TASK PROMPT:
Scan the material that follows for lines with "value". Answer with how many there are, nothing else.

DATA SHOWN:
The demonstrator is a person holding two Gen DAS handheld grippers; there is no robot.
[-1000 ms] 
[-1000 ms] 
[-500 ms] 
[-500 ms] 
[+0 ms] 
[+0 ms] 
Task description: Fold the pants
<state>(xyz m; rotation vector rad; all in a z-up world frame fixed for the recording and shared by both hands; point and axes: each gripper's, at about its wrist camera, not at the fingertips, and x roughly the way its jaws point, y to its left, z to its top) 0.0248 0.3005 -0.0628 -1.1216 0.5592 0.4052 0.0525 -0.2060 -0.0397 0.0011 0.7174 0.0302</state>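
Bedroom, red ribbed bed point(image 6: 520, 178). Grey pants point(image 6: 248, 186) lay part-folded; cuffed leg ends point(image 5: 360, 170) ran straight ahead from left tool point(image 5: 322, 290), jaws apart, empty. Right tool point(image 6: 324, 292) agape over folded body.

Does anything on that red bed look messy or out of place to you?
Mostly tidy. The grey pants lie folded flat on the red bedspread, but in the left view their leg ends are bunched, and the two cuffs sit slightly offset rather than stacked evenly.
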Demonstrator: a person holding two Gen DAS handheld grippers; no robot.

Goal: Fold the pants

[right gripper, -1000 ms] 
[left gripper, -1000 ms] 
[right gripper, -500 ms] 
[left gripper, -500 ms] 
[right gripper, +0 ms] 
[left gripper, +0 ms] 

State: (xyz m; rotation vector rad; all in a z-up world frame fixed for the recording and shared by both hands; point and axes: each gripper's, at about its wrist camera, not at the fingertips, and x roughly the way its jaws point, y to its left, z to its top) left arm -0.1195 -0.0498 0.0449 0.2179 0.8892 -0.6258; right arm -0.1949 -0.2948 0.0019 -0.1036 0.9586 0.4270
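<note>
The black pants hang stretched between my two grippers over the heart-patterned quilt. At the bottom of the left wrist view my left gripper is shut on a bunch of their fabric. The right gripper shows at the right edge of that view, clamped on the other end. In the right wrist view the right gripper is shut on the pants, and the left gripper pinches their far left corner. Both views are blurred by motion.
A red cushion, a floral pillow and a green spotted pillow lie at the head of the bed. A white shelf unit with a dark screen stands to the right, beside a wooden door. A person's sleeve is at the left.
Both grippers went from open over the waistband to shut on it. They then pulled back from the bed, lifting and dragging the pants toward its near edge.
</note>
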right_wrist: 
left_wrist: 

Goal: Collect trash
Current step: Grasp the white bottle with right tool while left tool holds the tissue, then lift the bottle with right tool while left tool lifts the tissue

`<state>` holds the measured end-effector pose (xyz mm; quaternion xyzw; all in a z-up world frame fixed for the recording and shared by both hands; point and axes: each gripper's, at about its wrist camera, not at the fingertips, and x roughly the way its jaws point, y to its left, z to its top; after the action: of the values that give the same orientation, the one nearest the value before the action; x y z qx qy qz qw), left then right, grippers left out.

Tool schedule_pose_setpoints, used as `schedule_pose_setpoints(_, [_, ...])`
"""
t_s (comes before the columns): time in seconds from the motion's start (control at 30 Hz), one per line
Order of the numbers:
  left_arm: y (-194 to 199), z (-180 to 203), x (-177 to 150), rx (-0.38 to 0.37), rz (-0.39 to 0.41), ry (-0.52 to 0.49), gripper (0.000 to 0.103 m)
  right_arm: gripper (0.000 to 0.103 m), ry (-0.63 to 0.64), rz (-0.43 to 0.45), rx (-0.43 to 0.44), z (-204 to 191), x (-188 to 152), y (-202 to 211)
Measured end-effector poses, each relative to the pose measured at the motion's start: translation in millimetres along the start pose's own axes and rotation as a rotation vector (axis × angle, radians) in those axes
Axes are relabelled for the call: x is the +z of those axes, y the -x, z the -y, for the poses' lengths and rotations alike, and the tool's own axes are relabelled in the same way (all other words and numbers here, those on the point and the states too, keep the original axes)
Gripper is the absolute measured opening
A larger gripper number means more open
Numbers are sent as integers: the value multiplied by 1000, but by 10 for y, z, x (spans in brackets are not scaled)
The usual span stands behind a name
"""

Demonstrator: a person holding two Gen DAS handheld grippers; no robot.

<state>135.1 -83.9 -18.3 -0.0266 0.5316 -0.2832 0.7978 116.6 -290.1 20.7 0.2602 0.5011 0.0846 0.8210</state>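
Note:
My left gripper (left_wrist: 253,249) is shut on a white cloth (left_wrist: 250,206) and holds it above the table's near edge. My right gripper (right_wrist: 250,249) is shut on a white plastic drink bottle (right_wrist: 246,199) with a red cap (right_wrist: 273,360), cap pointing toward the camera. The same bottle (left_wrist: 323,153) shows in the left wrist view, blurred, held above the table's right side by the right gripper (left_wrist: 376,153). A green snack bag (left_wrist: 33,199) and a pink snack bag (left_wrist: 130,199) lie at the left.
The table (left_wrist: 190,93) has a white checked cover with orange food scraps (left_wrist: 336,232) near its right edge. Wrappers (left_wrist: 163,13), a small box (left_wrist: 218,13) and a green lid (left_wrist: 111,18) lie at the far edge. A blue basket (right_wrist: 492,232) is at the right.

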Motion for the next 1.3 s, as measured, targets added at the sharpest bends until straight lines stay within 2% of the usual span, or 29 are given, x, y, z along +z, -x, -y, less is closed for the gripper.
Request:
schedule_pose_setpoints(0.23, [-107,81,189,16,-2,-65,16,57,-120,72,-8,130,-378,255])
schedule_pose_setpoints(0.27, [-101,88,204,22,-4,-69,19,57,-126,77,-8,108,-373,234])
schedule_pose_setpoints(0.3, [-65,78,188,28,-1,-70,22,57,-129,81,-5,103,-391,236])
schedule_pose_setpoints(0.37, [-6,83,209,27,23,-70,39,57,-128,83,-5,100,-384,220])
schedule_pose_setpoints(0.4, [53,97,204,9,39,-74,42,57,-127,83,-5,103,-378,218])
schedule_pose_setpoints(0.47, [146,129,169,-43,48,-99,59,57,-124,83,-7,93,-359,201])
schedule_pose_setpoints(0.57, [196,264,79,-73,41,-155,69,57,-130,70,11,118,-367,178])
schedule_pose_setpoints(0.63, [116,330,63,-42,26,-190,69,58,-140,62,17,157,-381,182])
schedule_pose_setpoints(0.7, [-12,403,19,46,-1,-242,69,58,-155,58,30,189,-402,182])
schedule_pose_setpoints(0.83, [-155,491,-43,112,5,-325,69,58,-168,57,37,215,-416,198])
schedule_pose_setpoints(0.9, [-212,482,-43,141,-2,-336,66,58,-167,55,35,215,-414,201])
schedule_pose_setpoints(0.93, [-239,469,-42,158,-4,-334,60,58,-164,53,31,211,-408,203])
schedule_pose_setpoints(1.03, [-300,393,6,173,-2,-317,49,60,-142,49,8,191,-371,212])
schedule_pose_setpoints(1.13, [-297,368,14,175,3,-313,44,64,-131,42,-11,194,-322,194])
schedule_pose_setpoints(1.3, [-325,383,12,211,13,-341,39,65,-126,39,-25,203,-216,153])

SOLUTION TO THE PROBLEM:
2